Employabilité et recherche, talons d’Achille
Certes, un élargissement de l’offre s’est opéré, mais il n’a pas suffi à répondre aux besoins du marché du travail. «De nombreux programmes restent trop théoriques et ne préparent pas suffisamment les étudiants aux compétences techniques et comportementales attendues par les entreprises», souligne l’universitaire. Résultat, le chômage des diplômés reste élevé, accentuant le décalage entre formation et emploi.

La recherche scientifique est une autre paire de manches. Elle souffre, elle aussi, de faiblesses persistantes. Le Maroc demeure loin des standards internationaux en matière de production scientifique et d’innovation technologique. «Le nombre de brevets reste faible, le financement est limité et la collaboration entre universités et secteur privé demeure embryonnaire», regrette-t-il.

Un point positif se dessine néanmoins, l’internationalisation croissante des universités. Les partenariats se multiplient avec des institutions étrangères, favorisant la mobilité étudiante et la double diplomation. «Même si ces accords restent timides et souvent dictés par les intérêts de nos partenaires, ils constituent un premier pas vers davantage d’ouverture», nuance-t-il.

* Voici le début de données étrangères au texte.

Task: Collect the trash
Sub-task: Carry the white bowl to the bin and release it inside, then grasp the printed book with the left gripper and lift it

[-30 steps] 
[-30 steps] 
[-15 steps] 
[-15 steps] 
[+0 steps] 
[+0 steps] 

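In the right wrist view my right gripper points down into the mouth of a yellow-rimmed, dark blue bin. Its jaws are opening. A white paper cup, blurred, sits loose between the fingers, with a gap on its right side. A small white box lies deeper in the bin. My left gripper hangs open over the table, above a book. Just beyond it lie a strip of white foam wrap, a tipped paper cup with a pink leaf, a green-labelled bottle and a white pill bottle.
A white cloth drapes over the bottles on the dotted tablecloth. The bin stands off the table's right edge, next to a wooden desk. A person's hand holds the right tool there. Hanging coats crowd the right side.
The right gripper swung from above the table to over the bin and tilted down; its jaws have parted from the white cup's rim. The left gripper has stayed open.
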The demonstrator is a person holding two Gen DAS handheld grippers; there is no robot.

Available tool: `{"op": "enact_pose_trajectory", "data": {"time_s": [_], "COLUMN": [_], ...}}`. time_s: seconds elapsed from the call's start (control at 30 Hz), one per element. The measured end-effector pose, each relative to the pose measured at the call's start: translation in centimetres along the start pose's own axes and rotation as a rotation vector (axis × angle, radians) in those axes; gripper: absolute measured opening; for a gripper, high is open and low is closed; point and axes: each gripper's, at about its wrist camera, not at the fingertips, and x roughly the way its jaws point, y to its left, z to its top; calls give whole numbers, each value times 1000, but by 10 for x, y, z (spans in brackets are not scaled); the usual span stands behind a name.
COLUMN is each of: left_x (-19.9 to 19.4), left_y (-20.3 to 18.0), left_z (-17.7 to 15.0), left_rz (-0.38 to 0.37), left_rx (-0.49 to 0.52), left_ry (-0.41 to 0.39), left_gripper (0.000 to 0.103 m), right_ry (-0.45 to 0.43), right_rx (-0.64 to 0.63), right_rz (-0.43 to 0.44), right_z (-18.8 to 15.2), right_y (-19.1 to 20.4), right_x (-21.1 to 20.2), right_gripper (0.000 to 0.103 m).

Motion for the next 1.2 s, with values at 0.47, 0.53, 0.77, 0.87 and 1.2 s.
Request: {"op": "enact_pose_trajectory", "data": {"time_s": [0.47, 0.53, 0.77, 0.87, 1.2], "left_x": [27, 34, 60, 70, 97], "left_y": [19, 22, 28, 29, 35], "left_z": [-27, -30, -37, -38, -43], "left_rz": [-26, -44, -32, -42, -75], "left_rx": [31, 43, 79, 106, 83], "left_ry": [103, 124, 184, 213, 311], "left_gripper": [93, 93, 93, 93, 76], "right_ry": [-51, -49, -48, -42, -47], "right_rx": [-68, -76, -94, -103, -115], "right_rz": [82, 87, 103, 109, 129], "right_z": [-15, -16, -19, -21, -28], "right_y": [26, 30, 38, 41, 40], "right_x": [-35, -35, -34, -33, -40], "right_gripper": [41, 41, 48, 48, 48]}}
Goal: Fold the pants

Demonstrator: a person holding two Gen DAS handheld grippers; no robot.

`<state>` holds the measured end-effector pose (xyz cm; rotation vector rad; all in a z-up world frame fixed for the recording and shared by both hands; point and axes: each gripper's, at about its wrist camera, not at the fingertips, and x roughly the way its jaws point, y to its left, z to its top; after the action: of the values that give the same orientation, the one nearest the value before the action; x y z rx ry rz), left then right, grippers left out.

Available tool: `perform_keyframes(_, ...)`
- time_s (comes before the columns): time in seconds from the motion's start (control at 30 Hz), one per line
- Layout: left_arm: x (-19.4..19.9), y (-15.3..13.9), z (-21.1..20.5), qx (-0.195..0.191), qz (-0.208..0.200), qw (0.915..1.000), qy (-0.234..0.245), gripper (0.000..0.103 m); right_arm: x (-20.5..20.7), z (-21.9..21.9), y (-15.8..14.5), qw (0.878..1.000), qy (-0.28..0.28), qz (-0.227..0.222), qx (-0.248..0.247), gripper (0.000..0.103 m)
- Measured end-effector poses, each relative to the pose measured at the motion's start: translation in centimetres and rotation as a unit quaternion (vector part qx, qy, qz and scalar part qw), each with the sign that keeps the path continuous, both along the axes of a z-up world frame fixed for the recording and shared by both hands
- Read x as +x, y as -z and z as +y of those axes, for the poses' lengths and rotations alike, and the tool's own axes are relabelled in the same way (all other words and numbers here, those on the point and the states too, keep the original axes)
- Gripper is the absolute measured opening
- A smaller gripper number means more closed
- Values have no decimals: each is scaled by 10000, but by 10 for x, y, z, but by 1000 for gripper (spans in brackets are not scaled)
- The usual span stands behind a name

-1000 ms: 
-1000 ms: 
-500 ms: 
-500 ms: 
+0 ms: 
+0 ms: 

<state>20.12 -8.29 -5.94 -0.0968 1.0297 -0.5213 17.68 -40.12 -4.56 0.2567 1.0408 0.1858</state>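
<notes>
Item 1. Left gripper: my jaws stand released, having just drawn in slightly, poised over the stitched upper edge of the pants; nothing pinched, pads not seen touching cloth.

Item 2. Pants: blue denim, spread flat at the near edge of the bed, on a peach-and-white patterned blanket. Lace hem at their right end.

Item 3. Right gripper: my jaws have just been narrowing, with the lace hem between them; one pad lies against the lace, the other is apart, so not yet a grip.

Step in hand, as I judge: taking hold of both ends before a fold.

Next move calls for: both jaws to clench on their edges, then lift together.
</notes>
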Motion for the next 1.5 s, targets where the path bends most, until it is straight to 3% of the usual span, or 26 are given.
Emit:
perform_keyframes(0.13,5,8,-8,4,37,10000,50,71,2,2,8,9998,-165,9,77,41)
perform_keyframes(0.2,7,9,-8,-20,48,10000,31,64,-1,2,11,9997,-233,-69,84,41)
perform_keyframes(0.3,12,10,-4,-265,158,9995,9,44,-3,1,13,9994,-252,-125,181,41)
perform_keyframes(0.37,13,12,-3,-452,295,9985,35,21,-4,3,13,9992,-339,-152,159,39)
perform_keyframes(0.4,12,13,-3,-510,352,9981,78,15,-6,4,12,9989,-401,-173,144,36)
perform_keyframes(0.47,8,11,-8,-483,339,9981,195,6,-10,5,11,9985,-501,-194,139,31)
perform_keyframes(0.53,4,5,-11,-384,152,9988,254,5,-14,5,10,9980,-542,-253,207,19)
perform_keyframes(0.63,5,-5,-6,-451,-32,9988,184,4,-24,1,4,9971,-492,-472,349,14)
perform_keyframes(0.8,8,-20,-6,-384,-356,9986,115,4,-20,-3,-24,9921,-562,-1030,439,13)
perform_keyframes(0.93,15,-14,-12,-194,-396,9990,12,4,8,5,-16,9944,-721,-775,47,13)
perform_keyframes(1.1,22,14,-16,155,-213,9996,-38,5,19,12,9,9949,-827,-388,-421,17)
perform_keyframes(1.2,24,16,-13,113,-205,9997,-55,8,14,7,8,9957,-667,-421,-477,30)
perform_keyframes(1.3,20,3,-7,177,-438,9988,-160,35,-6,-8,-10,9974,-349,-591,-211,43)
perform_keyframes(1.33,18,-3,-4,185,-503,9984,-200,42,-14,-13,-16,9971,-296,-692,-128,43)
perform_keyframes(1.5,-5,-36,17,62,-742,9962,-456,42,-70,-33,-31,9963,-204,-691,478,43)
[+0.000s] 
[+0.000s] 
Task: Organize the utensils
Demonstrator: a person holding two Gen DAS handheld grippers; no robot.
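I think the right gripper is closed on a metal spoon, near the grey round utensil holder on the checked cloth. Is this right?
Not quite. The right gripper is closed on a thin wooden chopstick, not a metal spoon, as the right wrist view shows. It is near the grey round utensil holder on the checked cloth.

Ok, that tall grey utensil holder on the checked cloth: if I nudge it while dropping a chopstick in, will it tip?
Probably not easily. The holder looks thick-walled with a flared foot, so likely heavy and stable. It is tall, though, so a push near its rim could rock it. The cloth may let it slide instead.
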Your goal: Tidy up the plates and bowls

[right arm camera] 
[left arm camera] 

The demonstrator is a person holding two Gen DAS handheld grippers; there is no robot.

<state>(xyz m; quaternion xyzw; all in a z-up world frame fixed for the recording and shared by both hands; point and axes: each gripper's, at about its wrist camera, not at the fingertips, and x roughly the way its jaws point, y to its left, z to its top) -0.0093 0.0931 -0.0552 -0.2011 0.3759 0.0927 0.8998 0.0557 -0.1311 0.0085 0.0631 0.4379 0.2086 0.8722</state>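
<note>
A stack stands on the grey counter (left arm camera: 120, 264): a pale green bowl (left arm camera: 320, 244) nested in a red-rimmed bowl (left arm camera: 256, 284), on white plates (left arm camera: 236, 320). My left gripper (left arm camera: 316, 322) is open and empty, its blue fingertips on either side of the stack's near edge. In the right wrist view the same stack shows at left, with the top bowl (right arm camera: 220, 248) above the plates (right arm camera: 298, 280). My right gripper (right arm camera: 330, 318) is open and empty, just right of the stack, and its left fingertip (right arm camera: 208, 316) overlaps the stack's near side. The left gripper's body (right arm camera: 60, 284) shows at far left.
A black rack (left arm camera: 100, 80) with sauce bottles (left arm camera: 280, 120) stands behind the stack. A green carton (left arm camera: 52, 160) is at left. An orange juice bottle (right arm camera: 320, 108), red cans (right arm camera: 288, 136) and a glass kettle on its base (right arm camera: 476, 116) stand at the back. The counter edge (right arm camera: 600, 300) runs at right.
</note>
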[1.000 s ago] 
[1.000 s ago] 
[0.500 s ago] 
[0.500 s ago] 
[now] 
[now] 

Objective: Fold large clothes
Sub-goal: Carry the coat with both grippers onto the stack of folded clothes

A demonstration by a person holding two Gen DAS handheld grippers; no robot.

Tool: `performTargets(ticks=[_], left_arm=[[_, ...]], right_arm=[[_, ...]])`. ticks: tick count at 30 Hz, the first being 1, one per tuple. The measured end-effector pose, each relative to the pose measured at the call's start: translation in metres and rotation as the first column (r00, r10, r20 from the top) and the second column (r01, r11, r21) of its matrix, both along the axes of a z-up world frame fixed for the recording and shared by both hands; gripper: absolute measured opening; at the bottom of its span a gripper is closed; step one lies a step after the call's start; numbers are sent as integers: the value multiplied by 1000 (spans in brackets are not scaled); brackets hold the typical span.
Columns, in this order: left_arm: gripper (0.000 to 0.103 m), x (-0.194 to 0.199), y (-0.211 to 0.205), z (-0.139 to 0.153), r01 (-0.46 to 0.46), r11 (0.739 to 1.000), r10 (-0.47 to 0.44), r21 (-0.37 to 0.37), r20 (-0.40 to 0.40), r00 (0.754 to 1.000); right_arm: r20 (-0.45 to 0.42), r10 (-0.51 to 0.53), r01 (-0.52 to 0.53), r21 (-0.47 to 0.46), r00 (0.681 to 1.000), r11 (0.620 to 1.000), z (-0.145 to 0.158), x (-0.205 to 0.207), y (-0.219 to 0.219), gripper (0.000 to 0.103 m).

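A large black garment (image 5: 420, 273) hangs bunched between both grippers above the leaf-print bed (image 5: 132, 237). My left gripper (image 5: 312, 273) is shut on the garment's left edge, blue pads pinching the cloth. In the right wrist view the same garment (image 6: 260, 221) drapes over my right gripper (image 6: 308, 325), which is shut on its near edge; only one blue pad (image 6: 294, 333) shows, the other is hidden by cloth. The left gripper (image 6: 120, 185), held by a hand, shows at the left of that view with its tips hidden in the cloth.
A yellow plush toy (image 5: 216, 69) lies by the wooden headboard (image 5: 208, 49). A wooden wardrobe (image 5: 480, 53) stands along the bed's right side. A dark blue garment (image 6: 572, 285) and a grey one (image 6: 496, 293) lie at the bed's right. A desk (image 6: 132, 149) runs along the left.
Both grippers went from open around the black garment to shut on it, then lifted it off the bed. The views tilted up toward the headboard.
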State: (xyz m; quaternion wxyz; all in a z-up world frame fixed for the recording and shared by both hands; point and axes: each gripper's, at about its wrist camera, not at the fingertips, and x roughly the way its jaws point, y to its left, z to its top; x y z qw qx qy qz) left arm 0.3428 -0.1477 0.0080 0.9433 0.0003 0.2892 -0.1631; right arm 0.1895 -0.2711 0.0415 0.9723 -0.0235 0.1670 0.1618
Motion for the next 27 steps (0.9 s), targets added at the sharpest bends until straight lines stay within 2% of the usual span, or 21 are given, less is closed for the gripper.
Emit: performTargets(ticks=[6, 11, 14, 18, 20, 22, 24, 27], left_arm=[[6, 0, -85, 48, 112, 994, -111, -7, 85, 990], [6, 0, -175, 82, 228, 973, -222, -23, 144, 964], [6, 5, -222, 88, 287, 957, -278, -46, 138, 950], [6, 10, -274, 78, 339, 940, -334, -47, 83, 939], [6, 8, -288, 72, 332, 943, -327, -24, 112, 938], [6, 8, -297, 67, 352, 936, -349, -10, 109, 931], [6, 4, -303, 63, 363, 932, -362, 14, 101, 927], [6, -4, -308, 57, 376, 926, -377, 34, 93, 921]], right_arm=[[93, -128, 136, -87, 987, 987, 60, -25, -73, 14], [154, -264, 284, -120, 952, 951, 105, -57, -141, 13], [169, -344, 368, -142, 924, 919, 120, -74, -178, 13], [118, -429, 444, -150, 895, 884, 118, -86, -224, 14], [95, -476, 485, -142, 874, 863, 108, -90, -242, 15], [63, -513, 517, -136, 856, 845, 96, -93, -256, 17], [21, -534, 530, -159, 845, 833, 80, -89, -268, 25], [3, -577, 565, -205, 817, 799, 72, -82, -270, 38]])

Réformes inachevées et gouvernance fragile
Depuis l’indépendance, le Maroc n’a cessé de lancer des réformes de son système éducatif, avec l’ambition de renforcer son capital humain et de stimuler la recherche. Mais les résultats tardent à se concrétiser.

«Chaque nouveau ministre a souvent invalidé ou démantelé les politiques de son prédécesseur», relève Mrabet, pointant un manque de continuité et de cohérence.

La gouvernance constitue également un point faible. L’autonomie des universités demeure limitée, malgré des tentatives législatives pour la renforcer. La bureaucratie freine sa mise en œuvre, tandis que l’adhésion des parties prenantes fait défaut.

«Les désaccords syndicaux et politiques, notamment avec les enseignants, ont bloqué à plusieurs reprises les réformes», analyse-t-il. Sur le plan financier, les ressources demeurent insuffisantes. L’expansion du réseau universitaire, en améliorant l’accès aux établissements supérieurs, a provoqué une surcharge des campus et accentué le problème de qualité. Les ambitions en matière de recherche et d’innovation ne sont pas atteintes, tandis que les taux d’abandon demeurent élevés.

La complexité linguistique et culturelle
À ces contraintes, s’ajoute un facteur souvent sous-estimé : la question linguistique. L’enseignement supérieur oscille entre l’arabe et le français, ce qui complique la réforme. «Cette coexistence a souvent été source de tensions, freinant l’évolution du système», souligne Radouane Mrabet.

Au regard de ce diagnostic, l’universitaire estime que la crise du système ne tient pas à une seule faille, mais à «une combinaison de contraintes politiques, de gouvernance, de financement et de pédagogie». La voie à suivre, selon lui, repose sur une approche globale.

«L’avenir de l’enseignement supérieur marocain doit reposer sur le dialogue inclusif, un investissement adéquat et la continuité des politiques». Ainsi, le Maroc se trouve face à une équation délicate : maintenir la dynamique d’accessibilité, tout en élevant le niveau de qualité et de pertinence de ses formations. Plus que jamais, l’enseignement supérieur est appelé à devenir un levier stratégique du développement national.